Хелен на это лишь пожала плечами.
– Если я не научу их, это сделает кто-то другой. Возможно, не этих мальчишек, но их будущих детей точно. Нельзя же постоянно отказывать этим людям в образовании!
– Ну-ну, не заводись, – попыталась унять подругу Гвин. – Я последняя, кто мешает тебе в этом. Просто будет не очень хорошо, если между нами и маори начнется война.
– Глупости. Маори – очень мирный народ, – отмахнулась Хелен. – Они просто хотят научиться чему-то от нас. Думаю, они поняли, что достижения цивилизации значительно облегчают жизнь. Кроме того, отношения с местным населением не совсем такие, как в остальных колониях. Маори не коренные жители Новой Зеландии. Они переселились сюда, как и мы.
– Серьезно? – удивилась Гвинейра. Об этом она никогда не слышала.
– Да. Разумеется, они сделали это намного раньше, чем мы, – сказала Хелен. – Но не в доисторические времена. Насколько я поняла, маори приплыли сюда в начале четырнадцатого века. На семи двойных каноэ – это они знают точно. Каждая из семей может отследить свой род вплоть до предков, сидевших в одной из этих лодок.
Хелен уже неплохо освоила язык маори и понимала почти все, что рассказывала ей Матахоруа.
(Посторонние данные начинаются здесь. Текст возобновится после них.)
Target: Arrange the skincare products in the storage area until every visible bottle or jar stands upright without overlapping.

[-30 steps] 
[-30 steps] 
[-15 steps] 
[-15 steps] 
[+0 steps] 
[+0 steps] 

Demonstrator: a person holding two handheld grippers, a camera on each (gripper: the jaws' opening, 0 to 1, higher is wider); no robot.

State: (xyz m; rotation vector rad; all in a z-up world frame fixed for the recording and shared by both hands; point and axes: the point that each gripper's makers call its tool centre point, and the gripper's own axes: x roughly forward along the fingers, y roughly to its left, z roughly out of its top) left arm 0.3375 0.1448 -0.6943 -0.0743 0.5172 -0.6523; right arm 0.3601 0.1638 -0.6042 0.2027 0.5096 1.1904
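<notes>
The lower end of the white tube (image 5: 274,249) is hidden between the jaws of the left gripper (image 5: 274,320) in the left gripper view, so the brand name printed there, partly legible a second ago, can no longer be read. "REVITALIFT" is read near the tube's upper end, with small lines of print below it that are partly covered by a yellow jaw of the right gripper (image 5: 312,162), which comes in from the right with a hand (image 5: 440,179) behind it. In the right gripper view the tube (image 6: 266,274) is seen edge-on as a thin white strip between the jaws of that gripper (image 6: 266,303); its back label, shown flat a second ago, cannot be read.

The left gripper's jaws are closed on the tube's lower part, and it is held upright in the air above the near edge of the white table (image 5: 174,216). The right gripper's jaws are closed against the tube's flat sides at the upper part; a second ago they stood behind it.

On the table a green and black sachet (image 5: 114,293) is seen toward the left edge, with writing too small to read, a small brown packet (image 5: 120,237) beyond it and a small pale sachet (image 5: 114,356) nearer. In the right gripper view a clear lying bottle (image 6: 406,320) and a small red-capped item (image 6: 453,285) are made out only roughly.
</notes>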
– Значит, им эта земля, по сути, тоже не принадлежит? – с надеждой спросила Гвин.
Хелен закатила глаза.
– Если дело дойдет до стычек, обе стороны будут настаивать на своих правах первооткрывателей. Но будем надеяться, что наши народы достигнут мирного соглашения. Так, а сейчас я займусь с ними арифметикой – независимо от того, нравится это моему мужу и твоему мистеру Джеральду или нет.
Не считая размолвки между Гвинейрой и Джеймсом, обстановка в Киворд-Стейшн была довольно спокойной. Мысли о будущем наследнике окрыляли Джеральда. Он начал еще усерднее заботиться о ферме и продавать больше племенных овец другим заводчикам, тем самым зарабатывая неплохие деньги. Джеймс использовал необходимость отгонять овец новым владельцам как повод на несколько дней покинуть Киворд-Стейшн. Кроме этого, Джеральд приказал работникам начать раскорчевывать новые участки, чтобы еще больше увеличить площадь пастбищ. А чтобы выяснить, какие реки годятся для лесосплава и где имеется хорошая древесина, отцу помог Лукас. Разумеется, молодой человек сетовал на уничтожение лесов, но делал это не слишком рьяно – в конце концов, он был рад, что насмешки Джеральда над ним закончились. О том, каким чудом Гвинейра забеременела, Лукас никогда не спрашивал ее. Вероятно, он надеялся на счастливое стечение обстоятельств или просто не хотел об этом думать. Молодые супруги не так уж часто оставались одни, чтобы можно было завести разговор на столь щекотливую тему. Лукас прекратил свои ночные посещения, как только Гвинейра сообщила о том, что ждет ребенка. Значит, эти «попытки» никогда не приносили ему настоящего удовольствия, решила Гвин. Зато Лукас искренне наслаждался написанием портрета своей прекрасной супруги. Гвинейра послушно позировала ему, и даже Джеральд не имел ничего против этой затеи. Как мать будущего наследника Уорденов, Гвинейра заслужила право на то, чтобы ее портрет занял свое почетное место рядом с портретом его покойной жены Барбары.